After creating a detector, and mapping your measures and dimensions, Amazon Lookout for Metrics will analyze each combination of these measures and dimensions. For the above example, we have of 7 unique values (us, jp, de, etc.) for marketplace and 3 unique values (mobile web, mobile app, pc web) for platform for a total of 21 unique combinations.

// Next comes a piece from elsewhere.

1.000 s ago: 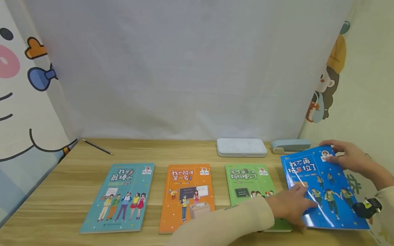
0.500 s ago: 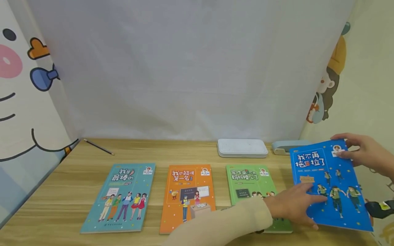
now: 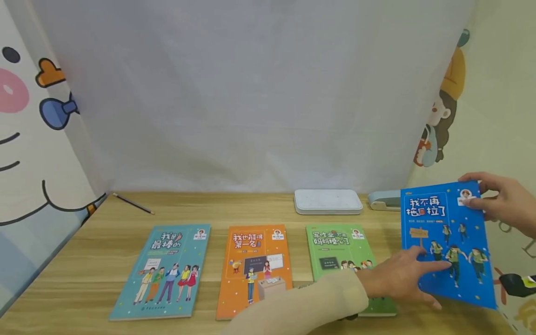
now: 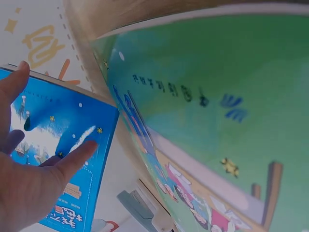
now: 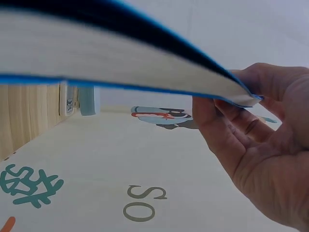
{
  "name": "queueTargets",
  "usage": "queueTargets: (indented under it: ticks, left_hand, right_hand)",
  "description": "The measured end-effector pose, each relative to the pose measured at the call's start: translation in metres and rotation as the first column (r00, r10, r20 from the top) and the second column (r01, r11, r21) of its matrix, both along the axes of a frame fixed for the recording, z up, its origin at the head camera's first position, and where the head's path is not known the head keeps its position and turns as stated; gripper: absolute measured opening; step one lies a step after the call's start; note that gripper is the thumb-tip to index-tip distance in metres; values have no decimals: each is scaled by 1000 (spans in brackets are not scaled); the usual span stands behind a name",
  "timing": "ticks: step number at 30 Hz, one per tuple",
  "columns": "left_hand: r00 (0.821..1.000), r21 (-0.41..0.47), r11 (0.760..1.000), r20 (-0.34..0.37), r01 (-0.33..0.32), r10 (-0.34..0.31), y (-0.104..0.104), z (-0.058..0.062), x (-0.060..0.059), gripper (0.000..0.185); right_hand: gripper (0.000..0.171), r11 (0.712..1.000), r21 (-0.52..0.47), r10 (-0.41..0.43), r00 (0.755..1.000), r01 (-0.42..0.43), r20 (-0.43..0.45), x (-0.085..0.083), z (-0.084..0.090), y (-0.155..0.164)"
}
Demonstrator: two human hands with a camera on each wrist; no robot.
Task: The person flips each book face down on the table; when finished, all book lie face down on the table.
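Head: glossy blue paperback book (image 3: 456,242), raised at the wood-grain tabletop's (image 3: 234,209) right end; right hand (image 3: 504,197) pinches its upper right corner; left hand (image 3: 399,277), fingers spread, at its lower left edge, contact unclear. Left wrist: gap beside green illustrated book (image 4: 193,63), cropped right. Right wrist: blue book's pages cropped left.

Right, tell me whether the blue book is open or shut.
Shut: the blue book presents its front cover, and the right wrist view shows its page edges together.

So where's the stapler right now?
In the head view, the stapler lies at the back right of the table, just right of the white case and partly hidden by the blue book.
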State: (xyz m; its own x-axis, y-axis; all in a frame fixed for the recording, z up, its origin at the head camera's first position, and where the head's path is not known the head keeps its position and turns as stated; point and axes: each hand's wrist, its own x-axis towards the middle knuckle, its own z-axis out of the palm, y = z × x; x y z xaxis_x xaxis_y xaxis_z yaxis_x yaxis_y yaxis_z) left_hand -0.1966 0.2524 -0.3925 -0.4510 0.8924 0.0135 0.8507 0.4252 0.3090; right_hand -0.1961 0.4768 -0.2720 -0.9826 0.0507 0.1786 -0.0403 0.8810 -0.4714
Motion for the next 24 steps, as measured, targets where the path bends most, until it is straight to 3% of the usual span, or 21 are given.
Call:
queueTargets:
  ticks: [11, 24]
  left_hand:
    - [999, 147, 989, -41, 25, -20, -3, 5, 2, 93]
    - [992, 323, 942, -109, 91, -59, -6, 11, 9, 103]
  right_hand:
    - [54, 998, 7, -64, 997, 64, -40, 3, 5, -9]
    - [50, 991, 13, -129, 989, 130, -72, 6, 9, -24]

Each unique combination of measures with the dimension values (e.g. us/mobile app/revenue) is a time series `metric`. In this case, we have 21 dimensions and 2 measures for a total of 42 time-series `metrics`. 

Amazon Lookout for Metrics detects anomalies at the most granular level so you are able to pin-point any unexpected behavior in your data.

### Datasets

Measures, dimensions and metrics map to `datasets`, which also contain the Amazon S3 locations of your source data, an IAM role that has both read and write permissions to those Amazon S3 locations, and the rate at which data should be ingested from the source location (the upload frequency and data ingestion delay).


In [None]:
# Check if the metric set for this example exists

ecom_metric_set_name = "ecommerce-metric-set"
ecom_metric_set_arn = ''

metric_sets_list =[]


list_metric_sets_response = L4M.list_metric_sets(
        AnomalyDetectorArn=ecom_anomaly_detector_arn,
        MaxResults=100)

metric_sets_list = list_metric_sets_response['MetricSetSummaryList']
#print("Anomaly detectors list:\n {}".format(metric_sets_list))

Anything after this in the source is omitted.